_EXERCISE DESCRIPTION_: Task for the listing below: copy it out in full, exactly.

(DATASET CONTENT Opens)

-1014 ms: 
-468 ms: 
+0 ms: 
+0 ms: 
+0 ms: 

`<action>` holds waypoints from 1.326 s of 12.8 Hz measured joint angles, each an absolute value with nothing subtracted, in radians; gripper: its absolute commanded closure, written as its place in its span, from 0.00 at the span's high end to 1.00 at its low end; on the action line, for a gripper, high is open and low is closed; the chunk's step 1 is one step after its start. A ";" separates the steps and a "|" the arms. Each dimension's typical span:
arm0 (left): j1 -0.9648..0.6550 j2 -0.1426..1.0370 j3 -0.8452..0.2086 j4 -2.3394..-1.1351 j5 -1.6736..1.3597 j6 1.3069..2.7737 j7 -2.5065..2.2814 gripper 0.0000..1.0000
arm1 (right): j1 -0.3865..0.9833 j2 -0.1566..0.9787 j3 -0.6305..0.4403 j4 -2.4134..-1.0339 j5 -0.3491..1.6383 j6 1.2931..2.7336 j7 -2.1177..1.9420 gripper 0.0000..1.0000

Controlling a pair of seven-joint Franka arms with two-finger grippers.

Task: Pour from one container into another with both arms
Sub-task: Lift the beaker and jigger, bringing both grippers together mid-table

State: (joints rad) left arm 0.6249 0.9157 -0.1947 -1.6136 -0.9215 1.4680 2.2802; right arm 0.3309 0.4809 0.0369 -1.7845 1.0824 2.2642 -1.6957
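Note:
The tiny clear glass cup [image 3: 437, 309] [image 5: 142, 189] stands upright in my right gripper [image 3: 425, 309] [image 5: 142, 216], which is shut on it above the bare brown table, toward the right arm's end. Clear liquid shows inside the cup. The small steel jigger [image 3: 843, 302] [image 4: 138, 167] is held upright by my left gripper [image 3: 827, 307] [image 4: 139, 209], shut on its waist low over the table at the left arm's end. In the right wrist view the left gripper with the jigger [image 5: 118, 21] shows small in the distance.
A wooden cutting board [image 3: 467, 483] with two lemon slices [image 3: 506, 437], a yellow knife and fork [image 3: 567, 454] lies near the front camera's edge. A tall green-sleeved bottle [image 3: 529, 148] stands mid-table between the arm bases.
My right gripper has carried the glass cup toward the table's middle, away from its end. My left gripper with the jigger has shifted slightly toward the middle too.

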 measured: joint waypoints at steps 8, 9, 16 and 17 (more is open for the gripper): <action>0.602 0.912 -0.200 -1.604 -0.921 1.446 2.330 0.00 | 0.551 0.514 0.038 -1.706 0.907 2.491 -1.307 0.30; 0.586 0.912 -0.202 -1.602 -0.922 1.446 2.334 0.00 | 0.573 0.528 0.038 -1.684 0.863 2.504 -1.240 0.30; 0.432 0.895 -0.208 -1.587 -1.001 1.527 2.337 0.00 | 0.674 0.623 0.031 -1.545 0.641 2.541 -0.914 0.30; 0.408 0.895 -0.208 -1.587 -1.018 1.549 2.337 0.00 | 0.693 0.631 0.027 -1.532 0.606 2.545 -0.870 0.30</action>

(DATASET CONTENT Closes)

_RESULT OF THE TASK_:
-1014 ms: 
-468 ms: 
+0 ms: 
+0 ms: 
+0 ms: 

`<action>` holds waypoints from 1.326 s of 12.8 Hz measured joint angles, each an absolute value with nothing subtracted, in radians; gripper: its absolute commanded closure, written as its place in its span, from 0.00 at the span's high end to 1.00 at its low end; on the action line, for a gripper, high is open and low is closed; the chunk's step 1 is one step after its start. A ";" separates the steps and a "|" the arms. Each dimension's typical span:
arm0 (left): j1 -0.9648..0.6550 j2 -0.1426..1.0370 j3 -0.8452..0.2086 j4 -2.3394..-1.1351 j5 -1.6736..1.3597 j6 1.3069..2.7737 j7 -2.5065..2.2814 gripper 0.0000..1.0000
arm1 (right): j1 -0.3865..0.9833 j2 -0.1566..0.9787 j3 -0.6305..0.4403 j4 -2.4134..-1.0339 j5 -0.3491..1.6383 j6 1.2931..2.7336 j7 -2.1177..1.9420 gripper 0.0000..1.0000

Controlling a pair of seven-joint Franka arms with two-finger grippers.

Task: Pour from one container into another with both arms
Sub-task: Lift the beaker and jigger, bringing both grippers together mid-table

State: (joints rad) left arm 0.6249 0.9157 -0.1947 -1.6136 -0.9215 1.4680 2.2802; right arm 0.3309 0.4809 0.0369 -1.7845 1.0824 2.2642 -1.6957
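Note:
The tiny clear glass cup [image 3: 437, 309] [image 5: 142, 189] stands upright in my right gripper [image 3: 425, 309] [image 5: 142, 216], which is shut on it above the bare brown table, toward the right arm's end. Clear liquid shows inside the cup. The small steel jigger [image 3: 843, 302] [image 4: 138, 167] is held upright by my left gripper [image 3: 827, 307] [image 4: 139, 209], shut on its waist low over the table at the left arm's end. In the right wrist view the left gripper with the jigger [image 5: 118, 21] shows small in the distance.
A wooden cutting board [image 3: 467, 483] with two lemon slices [image 3: 506, 437], a yellow knife and fork [image 3: 567, 454] lies near the front camera's edge. A tall green-sleeved bottle [image 3: 529, 148] stands mid-table between the arm bases.
My right gripper has carried the glass cup toward the table's middle, away from its end. My left gripper with the jigger has shifted slightly toward the middle too.
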
 measured: joint waypoints at steps 8, 9, 16 and 17 (more is open for the gripper): <action>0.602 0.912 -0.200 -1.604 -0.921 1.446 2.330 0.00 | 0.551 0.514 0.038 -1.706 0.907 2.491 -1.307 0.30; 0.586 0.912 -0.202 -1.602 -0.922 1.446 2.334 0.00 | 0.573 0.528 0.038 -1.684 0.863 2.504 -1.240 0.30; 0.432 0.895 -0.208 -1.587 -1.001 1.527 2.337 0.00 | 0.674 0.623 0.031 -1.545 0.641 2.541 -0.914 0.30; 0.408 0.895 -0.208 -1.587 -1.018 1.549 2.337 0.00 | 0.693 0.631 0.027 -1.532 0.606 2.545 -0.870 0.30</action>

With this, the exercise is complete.